His appearance was so utterly unexpected, and his voice so unexpectedly gentle, that she couldn't think of a reply. When she found her voice, all she could say was, "You're wearing my robe."
"Mmm." Fenway looked arch. "My secret vice. Look, I took a shower, there was nothing else, you obviously like them roomy, and I thought if I didn't mind you wouldn't…" His voice trailed off and she saw his defences clang down as plainly as if they had been visible. He shrugged his shoulders, but his ease was gone. "Sorry."
She shook her head, desperate to find that other Fenway again. "It's all right. I was just – surprised. I don't mind – really."
They drank their coffee in a slightly awkward silence. Molly was surprised to find how welcome the drink was. "Good coffee," she said.
"Many years of bitter experience went into that mug, my dear. None of my ex-wives ever complained about my cooking."
Molly disliked him in this mood. Perhaps she ought to bring this to a close. "Fenway…"
In the silence left by her hesitation, Fenway's face darkened like a sky at sunset. But his expression wasn't the one of pained cynicism he usually wore; this one resembled an infinite sadness. "I know," he said quietly. "It's OK. It never happened, right?"
"Fenway – "
"No, it's OK," he repeated, standing and taking her now empty mug from her. "I'll go. Do you want a croissant?"
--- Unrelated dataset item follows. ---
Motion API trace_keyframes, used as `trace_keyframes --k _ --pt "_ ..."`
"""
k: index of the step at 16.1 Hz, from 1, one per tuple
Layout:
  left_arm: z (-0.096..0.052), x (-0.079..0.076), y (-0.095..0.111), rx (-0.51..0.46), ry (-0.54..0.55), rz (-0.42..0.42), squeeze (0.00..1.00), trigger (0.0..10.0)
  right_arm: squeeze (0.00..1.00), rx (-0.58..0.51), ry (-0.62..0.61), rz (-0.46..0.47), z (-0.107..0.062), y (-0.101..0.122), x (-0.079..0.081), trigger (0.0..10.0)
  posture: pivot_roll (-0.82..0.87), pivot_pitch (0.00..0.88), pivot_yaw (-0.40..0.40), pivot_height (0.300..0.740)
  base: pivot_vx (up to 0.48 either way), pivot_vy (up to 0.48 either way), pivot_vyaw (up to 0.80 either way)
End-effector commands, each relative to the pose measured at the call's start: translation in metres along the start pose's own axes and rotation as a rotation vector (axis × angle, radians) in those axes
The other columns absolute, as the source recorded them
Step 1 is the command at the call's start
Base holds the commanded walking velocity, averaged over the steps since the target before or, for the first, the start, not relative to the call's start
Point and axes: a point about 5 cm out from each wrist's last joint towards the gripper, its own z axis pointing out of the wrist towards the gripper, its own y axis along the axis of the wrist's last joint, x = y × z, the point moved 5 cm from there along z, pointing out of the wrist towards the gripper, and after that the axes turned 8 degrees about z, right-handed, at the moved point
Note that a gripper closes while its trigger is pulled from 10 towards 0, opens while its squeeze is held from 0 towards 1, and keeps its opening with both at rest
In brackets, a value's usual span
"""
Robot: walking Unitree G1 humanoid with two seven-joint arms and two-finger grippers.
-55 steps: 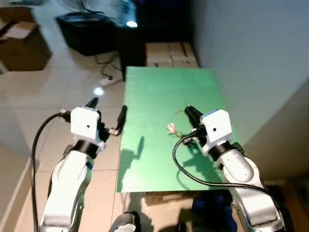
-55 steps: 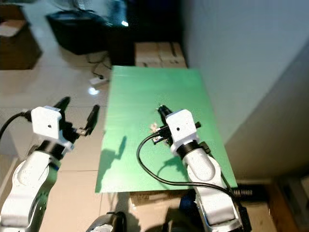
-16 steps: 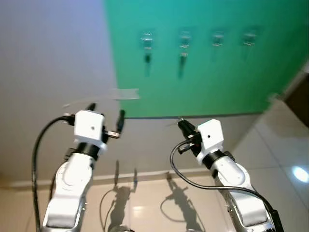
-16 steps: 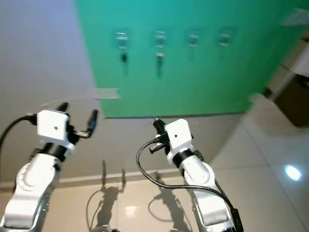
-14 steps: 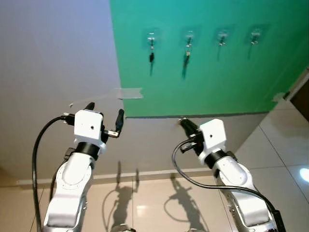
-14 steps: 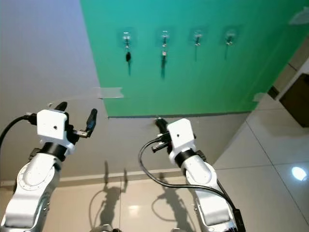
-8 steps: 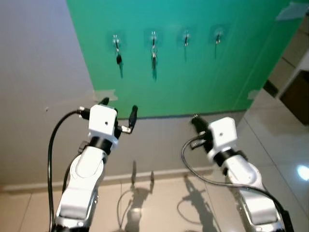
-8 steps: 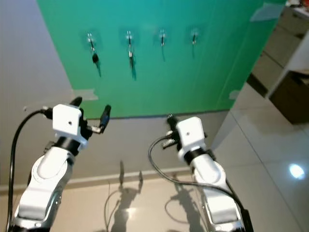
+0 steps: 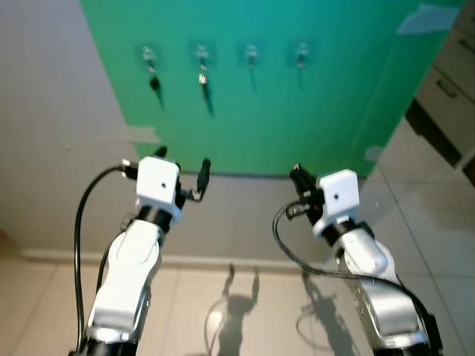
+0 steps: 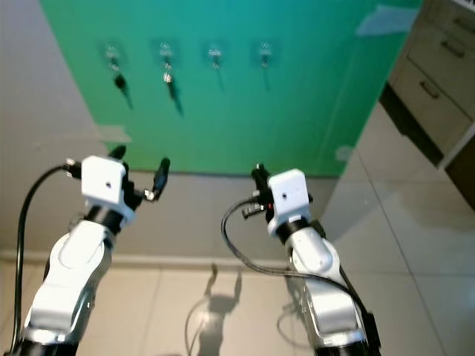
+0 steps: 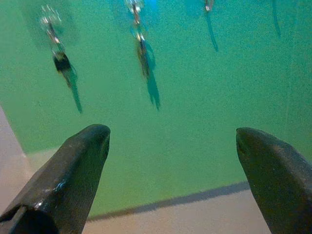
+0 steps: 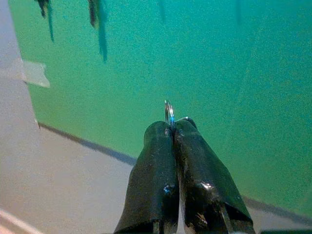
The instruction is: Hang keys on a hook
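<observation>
Right end effector [image 12: 170, 127] pinching thin metal key ring [image 12: 168, 112], left end effector [image 11: 170, 141] spread wide, matte green board [image 9: 319, 111]

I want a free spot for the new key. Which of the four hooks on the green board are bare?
The two rightmost hooks are bare. The two on the left each carry a hanging key, the leftmost one with a black head.

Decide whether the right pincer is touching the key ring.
Touching. In the right wrist view the right pincer has its two black fingers pressed together, with the silver key ring pinched between their tips.
</observation>
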Motion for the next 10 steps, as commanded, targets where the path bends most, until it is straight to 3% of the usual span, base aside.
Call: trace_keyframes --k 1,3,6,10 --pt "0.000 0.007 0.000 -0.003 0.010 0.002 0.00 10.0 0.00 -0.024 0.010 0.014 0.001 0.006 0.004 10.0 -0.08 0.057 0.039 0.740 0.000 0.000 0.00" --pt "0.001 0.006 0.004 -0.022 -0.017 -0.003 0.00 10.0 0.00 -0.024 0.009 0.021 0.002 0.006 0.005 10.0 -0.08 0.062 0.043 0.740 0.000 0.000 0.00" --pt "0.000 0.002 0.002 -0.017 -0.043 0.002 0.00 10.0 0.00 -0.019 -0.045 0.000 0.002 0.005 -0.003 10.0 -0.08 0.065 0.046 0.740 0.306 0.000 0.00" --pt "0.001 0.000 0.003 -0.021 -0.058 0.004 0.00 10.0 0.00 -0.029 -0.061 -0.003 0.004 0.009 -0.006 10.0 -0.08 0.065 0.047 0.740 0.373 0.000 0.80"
She shook her head. She didn't want a croissant and she didn't want him to go and she hadn't known until he had spoken that, more than anything else in the world, she wanted him to stay. You won't be around when we do. She had to grab everything good and real about this world and hold on, for all she was worth and for as long as she could. And Fenway, whatever else he was, was both good and real. "No…" she said.
"Then I'll put them in the kitchen when I leave." Fenway began gathering up his clothes.
"No – wait."
"What? You want to tell me I've broken another protocol?" The old bitterness that she had thought was character but which was clearly only habit had crept back, and his voice had a rough edge to it.
Molly swallowed. She really needed to get this right. She looked up into his eyes and could still glimpse the gentle, loving man behind the resentful, cynical one. She smiled – her softest, most open smile – and patted the pile of rumpled sheets. "Come back to bed, Fenway."
Fenway's astonishment at her request matched hers at his earlier appearance and, if she hadn't been so anxious about the outcome, she would have enjoyed the irony. "What did you say?"
She pushed the duvet further away. "I said, 'Come back to bed, Fenway'."
He gestured inanely at the door. "No, I should really go. It's late and they'll be wondering – you'll be fine on your own – you know, I should go..." He looked as if he didn't know where to put his hands. She held his gaze, daring him to defy her. Slowly, as if by the force of her will, the clothes slipped from his hands. "Are you sure?"
She nodded. She was enjoying this meek, submissive Fenway: she knew that, once back beside her, his self-confidence would quickly reassert itself. He was a complicated man, she realised – far more complicated than she had previously thought. For a man to marry three times he has to be different – the triumph of hope over experience, not once but twice, told her an awful lot about how he saw the world. He was deeply flawed, deeply wounded, and some of those scars would never disappear. But she wanted him, imperfect as he was, and she was in no mood to be refused.
"Yes." She smiled again, happiness suffusing her like summer sunlight. "Yes, I'm sure."